After close to 10 days off, the Blackhawks are ready to get back at it, to hit someone other than a teammate, to try to find a weakness in a goalie other than Corey Crawford or Scott Darling, to get away from trying to outwit Duncan Keith or Brent Seabrook on a zone entry.

“It’ll be fun,” said forward Patrick Kane, who has seven goals in nine playoff games. “You know, we all love playing the game; we love playing hockey. It's a great opportunity for us to go up against a great team. I think it's a new challenge for us. We never faced this team in the playoffs. That's exciting for us.

“After these 10 days, whatever it's been, it's going to be exciting just to get out there and play a game that means so much. I think we're all looking forward to it.”

The fact that the stakes are so high and the matchup is such a compelling one has allowed Chicago to weather the inactivity better than it might have earlier in the Stanley Cup Playoffs.

The Ducks finished first in the Western Conference and have been a fixture at the top of the standings for several years. They won the Stanley Cup in 2007 and have several holdovers from that team, including the one-two punch of forwards Corey Perry and Ryan Getzlaf, a duo as feared as the Kane-Jonathan Toews duo that drives Chicago's attack.

“We know we've got a tough opponent,” said defenseman Duncan Keith, who will see the majority of the minutes against Anaheim’s top line. “We haven't played these guys [in the playoffs], like Kane said. There's that excitement, as well. We're a group of guys that's excited to get the series going. It's been a long layoff. We all want to get it going.”

Duncan Keith
Defense - CHI
GOALS: 2 | ASST: 8 | PTS: 10
SOG: 29 | +/-: 10
For Chicago's players, the layoff may have been more of a curse than a blessing. But now that it is almost over, the attempt to look at the bright side is in full force.

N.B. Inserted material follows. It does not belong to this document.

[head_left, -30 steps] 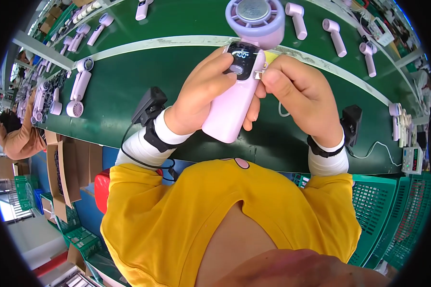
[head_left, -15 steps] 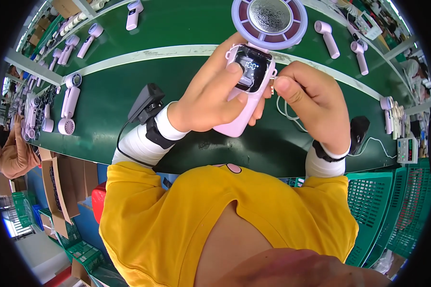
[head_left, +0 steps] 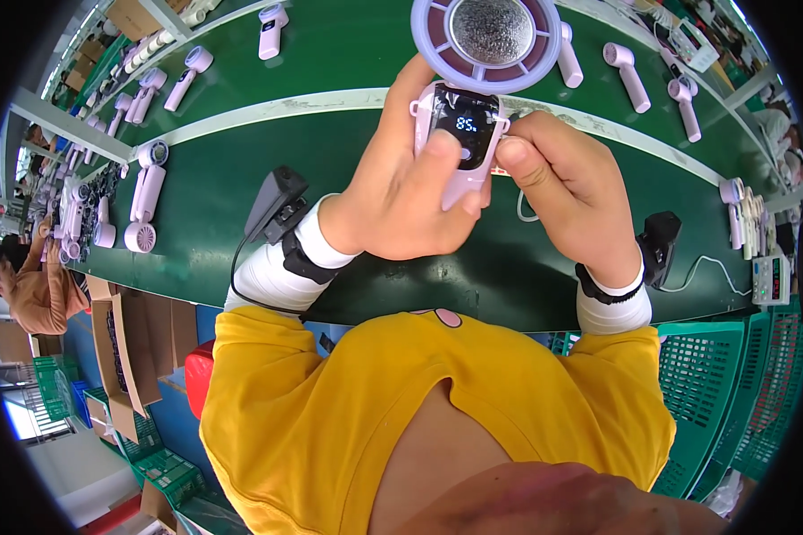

For Keith, who has played an average of 30:37 per game, the most among active players in the playoffs, the layoff was a chance to rest weary legs and lungs. For Kane, who returned early from a fractured clavicle, the time off was an opportunity to get in another week of healing without worrying about reinjuring himself.

But now each of the Blackhawks is rested and ready to measure himself against the best regular-season team in the conference, a team that finished seven points ahead of Chicago in the standings.

The Blackhawks are leery, but unafraid. They have been to this stage of the playoffs five times in the past seven years. They have claimed the Stanley Cup twice since Anaheim won its only Cup.

“They have some players that have won not only Stanley Cups, but Olympics, as well,” Kane said. “It seems like a team that knows how to win. You can see that in this playoffs too. I think they went into the third period down three or four times and have come back and won all those games.

“It's a dangerous team. By no means are they ever out of a game. I think we got to be aware of those situations throughout the game. Every shift is important. But there's little moments in a game I think you have to understand a little bit more than others.”